Wages at the regional level experienced very different variations during the year depending on the country, so that in Brazil (+ 7.2%) and Costa Rica (+ 2.4%) there were wage increases, while in Colombia they contracted. (-2.4%).

However, the ILO’s analysis indicates that wage increases in some countries were affected by the particular environment of the pandemic, so that lower-income wage earners were most affected by the loss of jobs. jobs, which reduced the relative importance of lower wages in the region.

With regard to the minimum wage, most countries recorded wage increases in January as part of their daily annual adjustments, except for Nicaragua, which made wage adjustments during the first quarter, and Chile, which made adjustment in the minimum wage twice, once during the first quarter and once in September.

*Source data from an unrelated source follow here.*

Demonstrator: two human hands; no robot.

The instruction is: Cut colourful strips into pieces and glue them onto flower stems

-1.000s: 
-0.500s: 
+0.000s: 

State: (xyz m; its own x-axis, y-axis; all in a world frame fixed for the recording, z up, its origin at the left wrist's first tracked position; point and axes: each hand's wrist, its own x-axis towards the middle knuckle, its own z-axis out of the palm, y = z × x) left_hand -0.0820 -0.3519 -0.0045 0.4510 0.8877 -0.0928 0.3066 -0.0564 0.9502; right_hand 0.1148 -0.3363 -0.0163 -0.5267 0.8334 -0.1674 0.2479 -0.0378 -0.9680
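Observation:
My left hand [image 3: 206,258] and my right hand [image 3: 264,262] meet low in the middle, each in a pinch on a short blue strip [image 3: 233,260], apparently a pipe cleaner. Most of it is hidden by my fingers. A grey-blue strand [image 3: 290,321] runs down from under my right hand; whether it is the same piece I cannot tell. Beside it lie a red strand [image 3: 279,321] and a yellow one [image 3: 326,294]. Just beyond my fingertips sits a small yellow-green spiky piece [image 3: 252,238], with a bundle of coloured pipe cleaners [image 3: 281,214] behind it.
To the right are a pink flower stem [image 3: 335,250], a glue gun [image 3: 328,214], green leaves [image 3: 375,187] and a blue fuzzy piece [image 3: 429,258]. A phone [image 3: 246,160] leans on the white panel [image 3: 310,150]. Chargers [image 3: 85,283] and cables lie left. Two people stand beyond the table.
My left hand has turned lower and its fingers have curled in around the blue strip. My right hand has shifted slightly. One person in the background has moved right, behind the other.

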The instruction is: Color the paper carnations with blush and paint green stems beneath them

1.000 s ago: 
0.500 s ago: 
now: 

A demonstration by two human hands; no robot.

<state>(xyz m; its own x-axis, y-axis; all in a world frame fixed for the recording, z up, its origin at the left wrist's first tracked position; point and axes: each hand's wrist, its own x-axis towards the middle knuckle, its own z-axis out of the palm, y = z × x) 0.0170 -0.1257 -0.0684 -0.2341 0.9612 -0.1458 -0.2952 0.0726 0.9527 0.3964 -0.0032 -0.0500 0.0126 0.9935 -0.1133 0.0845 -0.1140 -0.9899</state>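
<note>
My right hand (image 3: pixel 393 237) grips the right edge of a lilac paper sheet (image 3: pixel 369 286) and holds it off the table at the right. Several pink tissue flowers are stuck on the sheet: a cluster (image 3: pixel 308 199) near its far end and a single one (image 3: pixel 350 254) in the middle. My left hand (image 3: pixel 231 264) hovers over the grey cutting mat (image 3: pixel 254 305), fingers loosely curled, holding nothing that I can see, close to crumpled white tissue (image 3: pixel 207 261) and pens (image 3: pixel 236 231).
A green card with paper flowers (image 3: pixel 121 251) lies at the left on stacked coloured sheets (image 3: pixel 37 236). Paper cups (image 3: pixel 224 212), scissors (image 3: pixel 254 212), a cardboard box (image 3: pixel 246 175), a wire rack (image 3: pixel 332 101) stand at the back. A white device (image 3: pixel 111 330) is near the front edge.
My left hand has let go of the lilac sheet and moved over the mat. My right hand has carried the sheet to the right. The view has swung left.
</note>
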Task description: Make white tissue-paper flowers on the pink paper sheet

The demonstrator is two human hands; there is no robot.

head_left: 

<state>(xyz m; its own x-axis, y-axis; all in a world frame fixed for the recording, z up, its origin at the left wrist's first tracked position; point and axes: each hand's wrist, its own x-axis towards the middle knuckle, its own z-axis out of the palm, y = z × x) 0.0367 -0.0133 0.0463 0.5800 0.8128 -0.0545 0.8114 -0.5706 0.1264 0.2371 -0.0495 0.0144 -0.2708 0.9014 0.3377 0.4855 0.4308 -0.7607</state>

EXISTING STRUCTURAL PROBLEMS

“The region was hit hard by this crisis, even more than others in the world, and this was largely due to structural problems that existed and we knew,” said Pinheiro, who stressed that some of these structural problems are the persistent lack of fiscal space, the gaps in coverage in social protection, the high social inequality and the high informality, which have highlighted the precariousness of large sectors of society.

With regard to informality, the regional director pointed out that in this crisis it will not be a protection mechanism as in previous ones, since during the pandemic labor informality contracted, so that the stabilizing role of this is not it has been proved .

For its part, the report noted that despite a major effort by several Latin American governments during the crisis, in some cases “there was a feeling that aid was arriving late, or that it was not enough to cover the lost revenue.”

The recipe for job recovery goes through several factors according to the ILO. Among them is the need to rethink the model of economic insertion, the implementation of technological development combined with environmental sustainability, the promotion of business entrepreneurship, the formalization of employment and employment policies that respond to new realities.

“The road to a new and better normalcy will not be easy, nor will it be short,” said Pinheiro, who added that “this is the legacy of 2020, the year we lived with the Covid-19.”